- **Data for processing**

• • •

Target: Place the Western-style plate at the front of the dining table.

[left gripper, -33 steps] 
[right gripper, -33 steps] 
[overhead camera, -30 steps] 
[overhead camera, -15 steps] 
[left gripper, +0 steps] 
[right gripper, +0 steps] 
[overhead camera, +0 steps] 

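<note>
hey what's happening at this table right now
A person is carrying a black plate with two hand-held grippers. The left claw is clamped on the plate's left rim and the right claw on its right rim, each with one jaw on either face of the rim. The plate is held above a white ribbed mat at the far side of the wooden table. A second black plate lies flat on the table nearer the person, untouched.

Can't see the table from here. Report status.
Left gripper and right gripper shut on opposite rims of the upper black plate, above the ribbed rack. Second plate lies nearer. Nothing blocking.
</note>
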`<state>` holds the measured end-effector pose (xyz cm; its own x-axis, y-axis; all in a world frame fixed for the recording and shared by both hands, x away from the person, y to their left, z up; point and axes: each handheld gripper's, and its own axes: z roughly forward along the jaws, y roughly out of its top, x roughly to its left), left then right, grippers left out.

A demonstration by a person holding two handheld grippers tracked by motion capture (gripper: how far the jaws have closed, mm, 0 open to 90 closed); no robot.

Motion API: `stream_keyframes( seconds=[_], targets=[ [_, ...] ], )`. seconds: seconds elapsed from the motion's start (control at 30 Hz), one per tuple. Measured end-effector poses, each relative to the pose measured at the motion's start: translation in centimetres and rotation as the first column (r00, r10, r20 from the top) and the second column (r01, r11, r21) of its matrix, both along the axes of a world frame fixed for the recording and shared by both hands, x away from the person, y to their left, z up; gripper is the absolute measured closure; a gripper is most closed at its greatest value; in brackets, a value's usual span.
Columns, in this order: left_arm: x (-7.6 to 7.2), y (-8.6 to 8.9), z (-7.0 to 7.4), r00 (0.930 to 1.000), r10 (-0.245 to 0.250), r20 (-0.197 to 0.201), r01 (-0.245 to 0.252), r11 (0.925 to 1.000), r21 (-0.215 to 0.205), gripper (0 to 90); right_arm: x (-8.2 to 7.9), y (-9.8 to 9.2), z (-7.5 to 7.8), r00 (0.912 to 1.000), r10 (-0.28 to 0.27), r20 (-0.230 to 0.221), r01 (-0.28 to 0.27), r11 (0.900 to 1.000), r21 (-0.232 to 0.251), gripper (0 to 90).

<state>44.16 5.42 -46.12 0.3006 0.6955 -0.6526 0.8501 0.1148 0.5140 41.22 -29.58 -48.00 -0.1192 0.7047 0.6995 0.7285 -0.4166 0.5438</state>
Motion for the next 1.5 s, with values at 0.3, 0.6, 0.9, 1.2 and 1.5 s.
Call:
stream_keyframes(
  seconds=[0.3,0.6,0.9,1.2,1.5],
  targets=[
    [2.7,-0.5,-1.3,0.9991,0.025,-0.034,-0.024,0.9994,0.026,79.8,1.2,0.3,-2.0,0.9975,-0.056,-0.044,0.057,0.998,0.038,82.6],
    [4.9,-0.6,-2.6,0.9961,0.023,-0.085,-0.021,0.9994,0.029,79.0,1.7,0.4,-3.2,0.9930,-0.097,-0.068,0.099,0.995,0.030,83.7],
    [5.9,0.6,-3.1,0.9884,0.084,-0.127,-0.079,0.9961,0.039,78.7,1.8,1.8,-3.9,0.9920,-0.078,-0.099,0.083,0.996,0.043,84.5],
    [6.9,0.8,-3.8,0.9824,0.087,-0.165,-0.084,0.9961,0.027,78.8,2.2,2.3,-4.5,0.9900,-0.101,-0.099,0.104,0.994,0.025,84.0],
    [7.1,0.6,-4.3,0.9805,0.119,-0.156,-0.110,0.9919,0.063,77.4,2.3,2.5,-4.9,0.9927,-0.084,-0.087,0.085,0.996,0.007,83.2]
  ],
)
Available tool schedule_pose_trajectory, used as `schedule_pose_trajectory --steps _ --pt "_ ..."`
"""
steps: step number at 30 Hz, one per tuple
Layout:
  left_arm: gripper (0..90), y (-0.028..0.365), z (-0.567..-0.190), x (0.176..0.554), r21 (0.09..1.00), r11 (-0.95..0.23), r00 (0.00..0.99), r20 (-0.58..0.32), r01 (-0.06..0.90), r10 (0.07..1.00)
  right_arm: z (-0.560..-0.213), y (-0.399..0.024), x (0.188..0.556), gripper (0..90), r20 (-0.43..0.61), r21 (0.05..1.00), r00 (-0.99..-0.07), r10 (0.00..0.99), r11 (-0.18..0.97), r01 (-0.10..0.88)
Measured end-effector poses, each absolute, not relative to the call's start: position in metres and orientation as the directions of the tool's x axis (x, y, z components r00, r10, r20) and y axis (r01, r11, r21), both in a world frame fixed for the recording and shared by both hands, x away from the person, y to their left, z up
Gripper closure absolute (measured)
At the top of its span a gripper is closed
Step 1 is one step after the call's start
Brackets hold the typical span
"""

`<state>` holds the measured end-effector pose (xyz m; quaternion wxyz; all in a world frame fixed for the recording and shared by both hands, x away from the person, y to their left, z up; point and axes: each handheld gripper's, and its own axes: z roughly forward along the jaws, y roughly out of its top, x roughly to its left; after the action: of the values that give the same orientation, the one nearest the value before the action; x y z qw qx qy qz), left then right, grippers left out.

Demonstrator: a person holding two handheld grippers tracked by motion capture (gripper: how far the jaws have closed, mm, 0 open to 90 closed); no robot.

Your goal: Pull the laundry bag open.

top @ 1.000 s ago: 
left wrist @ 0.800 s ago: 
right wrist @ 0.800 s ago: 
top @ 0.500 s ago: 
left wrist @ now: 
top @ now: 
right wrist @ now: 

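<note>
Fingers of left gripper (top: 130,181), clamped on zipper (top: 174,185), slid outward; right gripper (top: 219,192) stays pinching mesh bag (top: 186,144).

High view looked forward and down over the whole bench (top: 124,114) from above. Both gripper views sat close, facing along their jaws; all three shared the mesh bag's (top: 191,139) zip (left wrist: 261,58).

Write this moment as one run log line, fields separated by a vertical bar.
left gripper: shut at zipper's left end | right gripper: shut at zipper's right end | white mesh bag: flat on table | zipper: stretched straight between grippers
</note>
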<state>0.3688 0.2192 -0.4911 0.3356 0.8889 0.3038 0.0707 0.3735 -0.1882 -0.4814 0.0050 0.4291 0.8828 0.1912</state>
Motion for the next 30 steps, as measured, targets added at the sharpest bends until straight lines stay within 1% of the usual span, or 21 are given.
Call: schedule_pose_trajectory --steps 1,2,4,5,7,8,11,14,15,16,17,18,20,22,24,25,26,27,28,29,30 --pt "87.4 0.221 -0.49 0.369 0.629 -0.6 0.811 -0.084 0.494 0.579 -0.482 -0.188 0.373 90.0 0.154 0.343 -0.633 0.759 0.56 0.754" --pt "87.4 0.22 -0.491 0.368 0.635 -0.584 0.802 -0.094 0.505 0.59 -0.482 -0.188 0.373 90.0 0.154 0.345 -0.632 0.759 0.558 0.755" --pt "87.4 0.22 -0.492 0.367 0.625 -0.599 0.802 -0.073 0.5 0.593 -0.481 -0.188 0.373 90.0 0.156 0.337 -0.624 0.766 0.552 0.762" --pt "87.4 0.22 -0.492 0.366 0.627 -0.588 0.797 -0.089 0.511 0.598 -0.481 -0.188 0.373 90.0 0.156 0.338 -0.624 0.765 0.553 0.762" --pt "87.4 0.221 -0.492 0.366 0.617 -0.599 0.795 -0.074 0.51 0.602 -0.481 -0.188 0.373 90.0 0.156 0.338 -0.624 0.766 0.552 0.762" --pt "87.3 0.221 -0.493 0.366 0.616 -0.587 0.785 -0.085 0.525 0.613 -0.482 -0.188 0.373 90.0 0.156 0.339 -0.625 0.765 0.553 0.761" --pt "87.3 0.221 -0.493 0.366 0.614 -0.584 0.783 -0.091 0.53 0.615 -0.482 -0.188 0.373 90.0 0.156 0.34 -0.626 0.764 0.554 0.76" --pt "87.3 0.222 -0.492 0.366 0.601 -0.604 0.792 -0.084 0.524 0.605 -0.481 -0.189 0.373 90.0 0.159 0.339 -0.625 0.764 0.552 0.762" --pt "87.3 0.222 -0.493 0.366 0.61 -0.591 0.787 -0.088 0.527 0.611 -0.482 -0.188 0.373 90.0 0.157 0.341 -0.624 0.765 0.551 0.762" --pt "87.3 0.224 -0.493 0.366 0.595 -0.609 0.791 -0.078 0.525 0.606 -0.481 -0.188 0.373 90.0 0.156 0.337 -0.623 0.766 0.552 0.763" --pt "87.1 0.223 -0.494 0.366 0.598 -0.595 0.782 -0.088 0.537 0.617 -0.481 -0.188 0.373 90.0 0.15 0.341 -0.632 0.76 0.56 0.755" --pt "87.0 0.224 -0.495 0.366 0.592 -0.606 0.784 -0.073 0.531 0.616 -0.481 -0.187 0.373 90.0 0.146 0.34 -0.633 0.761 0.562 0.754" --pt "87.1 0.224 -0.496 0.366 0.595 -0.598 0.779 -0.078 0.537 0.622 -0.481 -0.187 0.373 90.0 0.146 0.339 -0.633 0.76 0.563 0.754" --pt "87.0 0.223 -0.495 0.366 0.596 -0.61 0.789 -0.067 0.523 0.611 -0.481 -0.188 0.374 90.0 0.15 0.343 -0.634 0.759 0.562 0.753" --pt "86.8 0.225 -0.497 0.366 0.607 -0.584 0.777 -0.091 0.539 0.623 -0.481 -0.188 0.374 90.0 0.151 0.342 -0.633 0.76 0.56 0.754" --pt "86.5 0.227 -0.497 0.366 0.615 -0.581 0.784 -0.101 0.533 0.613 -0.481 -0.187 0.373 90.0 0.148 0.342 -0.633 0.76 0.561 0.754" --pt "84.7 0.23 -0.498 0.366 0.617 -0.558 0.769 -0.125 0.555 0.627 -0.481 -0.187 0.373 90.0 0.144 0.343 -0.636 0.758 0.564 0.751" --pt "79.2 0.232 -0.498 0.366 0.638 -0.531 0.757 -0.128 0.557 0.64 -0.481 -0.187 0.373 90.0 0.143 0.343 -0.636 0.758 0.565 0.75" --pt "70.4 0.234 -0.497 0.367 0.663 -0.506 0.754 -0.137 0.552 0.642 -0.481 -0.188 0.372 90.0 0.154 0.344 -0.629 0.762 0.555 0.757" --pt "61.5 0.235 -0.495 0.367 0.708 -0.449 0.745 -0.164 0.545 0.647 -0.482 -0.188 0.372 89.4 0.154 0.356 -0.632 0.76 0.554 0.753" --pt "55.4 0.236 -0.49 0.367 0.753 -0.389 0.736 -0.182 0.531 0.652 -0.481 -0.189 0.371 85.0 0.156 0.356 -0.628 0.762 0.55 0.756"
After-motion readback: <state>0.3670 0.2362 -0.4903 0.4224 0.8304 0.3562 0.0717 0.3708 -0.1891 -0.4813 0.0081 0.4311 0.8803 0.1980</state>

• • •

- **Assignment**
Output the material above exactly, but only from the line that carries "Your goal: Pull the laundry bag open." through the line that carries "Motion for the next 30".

- **Answer area**
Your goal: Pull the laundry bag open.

top @ 1.000 s ago: 
left wrist @ 0.800 s ago: 
right wrist @ 0.800 s ago: 
top @ 0.500 s ago: 
left wrist @ now: 
top @ now: 
right wrist @ now: 

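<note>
Fingers of left gripper (top: 130,181), clamped on zipper (top: 174,185), slid outward; right gripper (top: 219,192) stays pinching mesh bag (top: 186,144).

High view looked forward and down over the whole bench (top: 124,114) from above. Both gripper views sat close, facing along their jaws; all three shared the mesh bag's (top: 191,139) zip (left wrist: 261,58).

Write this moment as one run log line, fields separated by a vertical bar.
left gripper: shut at zipper's left end | right gripper: shut at zipper's right end | white mesh bag: flat on table | zipper: stretched straight between grippers
</note>
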<state>0.3688 0.2192 -0.4911 0.3356 0.8889 0.3038 0.0707 0.3735 -0.1882 -0.4814 0.0050 0.4291 0.8828 0.1912</state>
Motion for the next 30 steps, as measured, targets added at the sharpest bends until straight lines stay within 1% of the usual span, or 21 are given.

The output contains the complete answer to the exercise.